The response should contain all of the data below, reproduced exactly, and no pictures.
————
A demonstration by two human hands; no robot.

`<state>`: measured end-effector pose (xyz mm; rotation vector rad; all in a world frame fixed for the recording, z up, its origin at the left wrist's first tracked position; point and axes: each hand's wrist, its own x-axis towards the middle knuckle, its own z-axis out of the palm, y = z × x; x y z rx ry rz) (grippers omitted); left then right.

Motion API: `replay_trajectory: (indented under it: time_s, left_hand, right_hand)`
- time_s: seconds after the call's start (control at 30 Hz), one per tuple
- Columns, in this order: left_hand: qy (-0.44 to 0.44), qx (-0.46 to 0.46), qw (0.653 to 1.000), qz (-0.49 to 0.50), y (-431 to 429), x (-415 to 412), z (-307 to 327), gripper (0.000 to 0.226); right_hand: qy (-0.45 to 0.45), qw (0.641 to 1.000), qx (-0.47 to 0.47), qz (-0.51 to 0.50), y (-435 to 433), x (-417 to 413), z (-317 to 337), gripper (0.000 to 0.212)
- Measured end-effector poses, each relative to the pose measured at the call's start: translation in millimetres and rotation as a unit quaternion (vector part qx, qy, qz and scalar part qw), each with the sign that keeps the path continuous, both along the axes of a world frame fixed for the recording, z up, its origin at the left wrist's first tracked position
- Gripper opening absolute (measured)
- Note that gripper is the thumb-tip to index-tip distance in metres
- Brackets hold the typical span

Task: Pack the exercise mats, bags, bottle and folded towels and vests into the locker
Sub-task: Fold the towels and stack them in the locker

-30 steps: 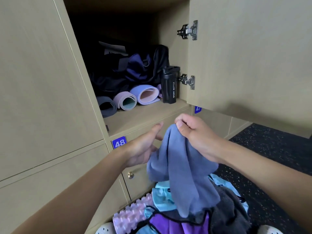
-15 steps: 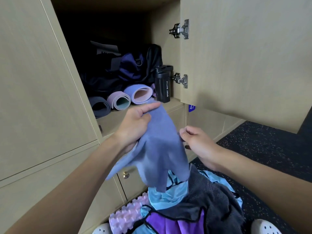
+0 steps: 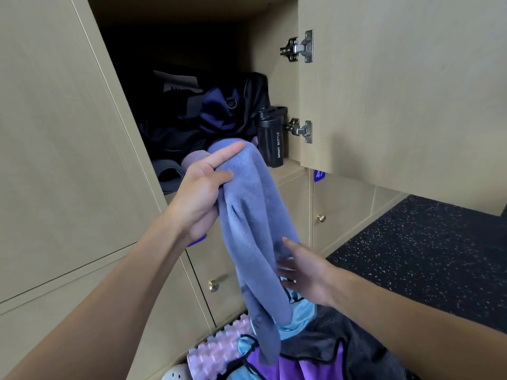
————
▶ Exercise answer:
A demonstration by two human hands; no robot.

`<state>`: measured end-effector pose (xyz mm; rotation vector rad; all in a world frame fixed for the recording, z up, its origin at the left wrist's first tracked position; point and axes: each hand's wrist, its own x-axis towards the middle knuckle, its own z-axis out of the palm, y = z × x; x y z rx ry rz) (grippers omitted); left then right.

Motion API: `replay_trajectory: (indented under it: time_s, left_hand, right_hand)`
- time_s: seconds after the call's start (control at 30 Hz), one per tuple
- Columns, in this order: left_hand: qy (-0.44 to 0.44), qx (-0.46 to 0.46), qw (0.653 to 1.000), qz (-0.49 to 0.50), y (-431 to 429), x (-415 to 412), z (-307 to 327), gripper (0.000 to 0.226); right_hand: qy (-0.45 to 0.45), qw (0.641 to 1.000), qx (-0.47 to 0.47), qz (-0.51 to 0.50), y (-435 to 433), x (-417 to 413), z (-317 to 337), gripper (0.000 to 0.212)
- Measured end-effector poses, each relative to the pose measured at the call's start: translation in millimetres and rotation as a unit quaternion (vector part qx, qy, qz and scalar part qw), each with the sign that keeps the path continuous, both along the axes of a world frame fixed for the recording, z up, its origin at the left wrist's first tracked position
- Gripper opening absolute (measured)
- Note that gripper is the thumb-tip to index-tip distance in metres
- Brackets hold the typical span

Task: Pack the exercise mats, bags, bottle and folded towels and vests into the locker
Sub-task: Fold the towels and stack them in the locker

-30 steps: 
-15 steps: 
+0 steps: 

Now the exercise is finished.